-- Opening Marker --

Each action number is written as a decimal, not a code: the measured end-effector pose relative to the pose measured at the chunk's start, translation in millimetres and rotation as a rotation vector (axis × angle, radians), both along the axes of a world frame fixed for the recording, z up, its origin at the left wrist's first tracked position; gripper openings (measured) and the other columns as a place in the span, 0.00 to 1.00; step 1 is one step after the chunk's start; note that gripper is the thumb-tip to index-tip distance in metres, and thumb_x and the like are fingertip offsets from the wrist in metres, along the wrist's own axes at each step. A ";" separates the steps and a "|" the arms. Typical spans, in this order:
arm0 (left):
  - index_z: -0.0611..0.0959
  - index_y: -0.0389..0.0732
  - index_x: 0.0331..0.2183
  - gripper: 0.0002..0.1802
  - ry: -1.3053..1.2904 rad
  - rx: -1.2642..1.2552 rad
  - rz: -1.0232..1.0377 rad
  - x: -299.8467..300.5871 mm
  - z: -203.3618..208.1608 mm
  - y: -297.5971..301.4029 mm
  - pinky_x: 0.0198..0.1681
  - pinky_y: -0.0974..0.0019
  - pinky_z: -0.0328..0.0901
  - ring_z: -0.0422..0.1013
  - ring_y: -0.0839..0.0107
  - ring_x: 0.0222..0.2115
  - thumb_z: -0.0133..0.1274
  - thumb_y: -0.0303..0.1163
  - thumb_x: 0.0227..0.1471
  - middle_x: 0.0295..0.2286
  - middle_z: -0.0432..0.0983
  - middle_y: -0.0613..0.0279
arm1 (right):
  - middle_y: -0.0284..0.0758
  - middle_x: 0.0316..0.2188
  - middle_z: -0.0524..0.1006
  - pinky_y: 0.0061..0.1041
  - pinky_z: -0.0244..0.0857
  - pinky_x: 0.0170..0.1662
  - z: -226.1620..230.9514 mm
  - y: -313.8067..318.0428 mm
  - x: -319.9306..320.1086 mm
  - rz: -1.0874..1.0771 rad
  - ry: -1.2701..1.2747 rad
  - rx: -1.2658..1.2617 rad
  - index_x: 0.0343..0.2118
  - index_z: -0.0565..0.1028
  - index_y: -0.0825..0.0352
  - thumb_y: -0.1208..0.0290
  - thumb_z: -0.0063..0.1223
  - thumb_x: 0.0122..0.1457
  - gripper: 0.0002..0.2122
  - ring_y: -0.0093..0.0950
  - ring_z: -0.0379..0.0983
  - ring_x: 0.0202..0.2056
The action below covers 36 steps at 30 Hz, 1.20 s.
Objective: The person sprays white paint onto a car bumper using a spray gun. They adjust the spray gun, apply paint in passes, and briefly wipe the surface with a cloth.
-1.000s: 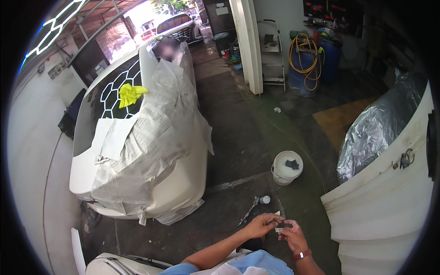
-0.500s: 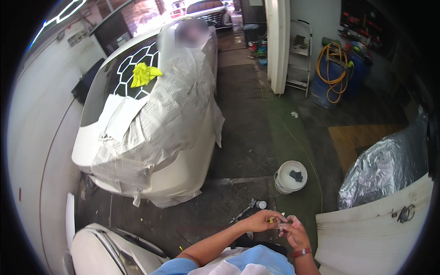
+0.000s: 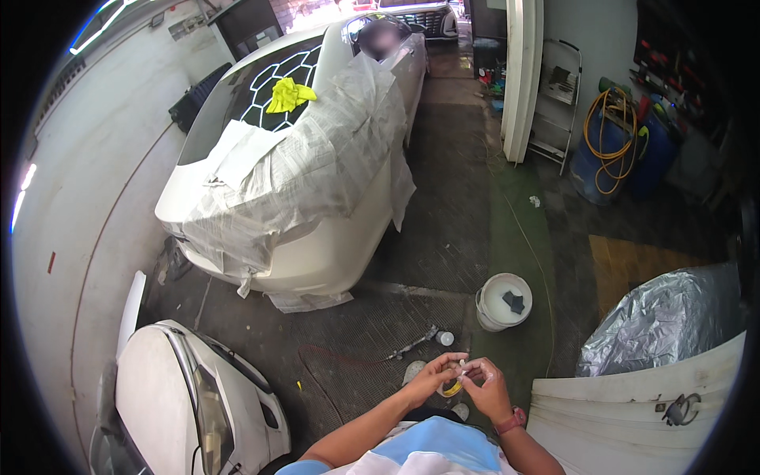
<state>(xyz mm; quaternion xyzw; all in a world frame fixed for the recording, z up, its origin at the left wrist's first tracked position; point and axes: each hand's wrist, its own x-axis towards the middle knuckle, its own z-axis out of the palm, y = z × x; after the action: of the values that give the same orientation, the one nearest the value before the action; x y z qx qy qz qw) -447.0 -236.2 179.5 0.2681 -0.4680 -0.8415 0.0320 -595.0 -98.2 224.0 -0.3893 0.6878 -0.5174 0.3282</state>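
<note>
Close together in front of my body, both hands are at the lower middle. My left hand (image 3: 430, 381) is closed around a yellow ring (image 3: 451, 389) that looks like a roll of tape. Thumb and fingers of my right hand (image 3: 487, 388) are pinched together beside it. A small whitish piece (image 3: 462, 363) shows between the fingertips of both hands; its kind is too small to make out. Just beyond them on the floor stands a small white-topped container (image 3: 445, 339), with a spray gun (image 3: 416, 343) on a thin reddish hose beside it.
A white bucket (image 3: 488, 312) with dark pads stands ahead. The white car (image 3: 340, 261) carries masking paper (image 3: 293, 198) and a yellow cloth (image 3: 290, 96). A loose car panel (image 3: 150, 396) lies at left; a white panel (image 3: 609, 419) and silver sheeting (image 3: 665, 317) are at right.
The view has shifted, so the car sits farther right and higher in the picture. My hands have drawn closer together, and the yellow ring shows more plainly below the left fingers.
</note>
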 end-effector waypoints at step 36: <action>0.85 0.40 0.45 0.08 0.042 -0.150 0.309 -12.3 34.1 83.4 0.53 0.71 0.67 0.74 0.80 0.44 0.61 0.33 0.69 0.42 0.82 0.70 | 0.31 0.41 0.83 0.22 0.76 0.48 -13.6 63.7 -23.1 0.109 -0.441 -0.064 0.47 0.78 0.70 0.78 0.67 0.65 0.11 0.18 0.80 0.43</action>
<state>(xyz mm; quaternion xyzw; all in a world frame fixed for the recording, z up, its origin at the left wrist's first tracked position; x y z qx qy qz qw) -459.2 -152.8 213.6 0.3160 -0.4821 -0.7946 0.1904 -618.1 -34.5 210.4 -0.3135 0.5608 -0.5928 0.4856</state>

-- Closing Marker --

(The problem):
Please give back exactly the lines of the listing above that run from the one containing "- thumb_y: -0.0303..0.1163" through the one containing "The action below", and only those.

(Solution to the exercise):
  - thumb_y: -0.0303..0.1163
  - thumb_x: 0.0227..0.1471
  - middle_x: 0.0295..0.2286
  - middle_z: -0.0432..0.0983
  - middle_y: -0.0613..0.0279
arm1 (right):
  - middle_y: -0.0284..0.0758
  - middle_x: 0.0316..0.2188
  - middle_z: -0.0524..0.1006
  - pinky_y: 0.0061..0.1041
  - pinky_z: -0.0244..0.0857
  - pinky_x: 0.0170..0.1662
  - z: -226.1620..230.9514 mm
  - y: -313.8067..318.0428 mm
  - x: -319.9306..320.1086 mm
  - rz: -1.0874..1.0771 rad
  - ry: -1.2701..1.2747 rad
  - rx: -1.2658..1.2617 rad
  - index_x: 0.0343..0.2118
  - index_z: -0.0565..0.1028
  - index_y: -0.0825..0.0352
  - thumb_y: -0.1208..0.0290
  - thumb_z: -0.0063..0.1223
  - thumb_x: 0.0122..0.1457
  - gripper: 0.0002..0.2122
  - ring_y: -0.0093..0.0950
  - ring_z: -0.0379..0.0983
  - ring_x: 0.0202..0.2056
The action below covers 36 steps at 30 Hz, 1.20 s.

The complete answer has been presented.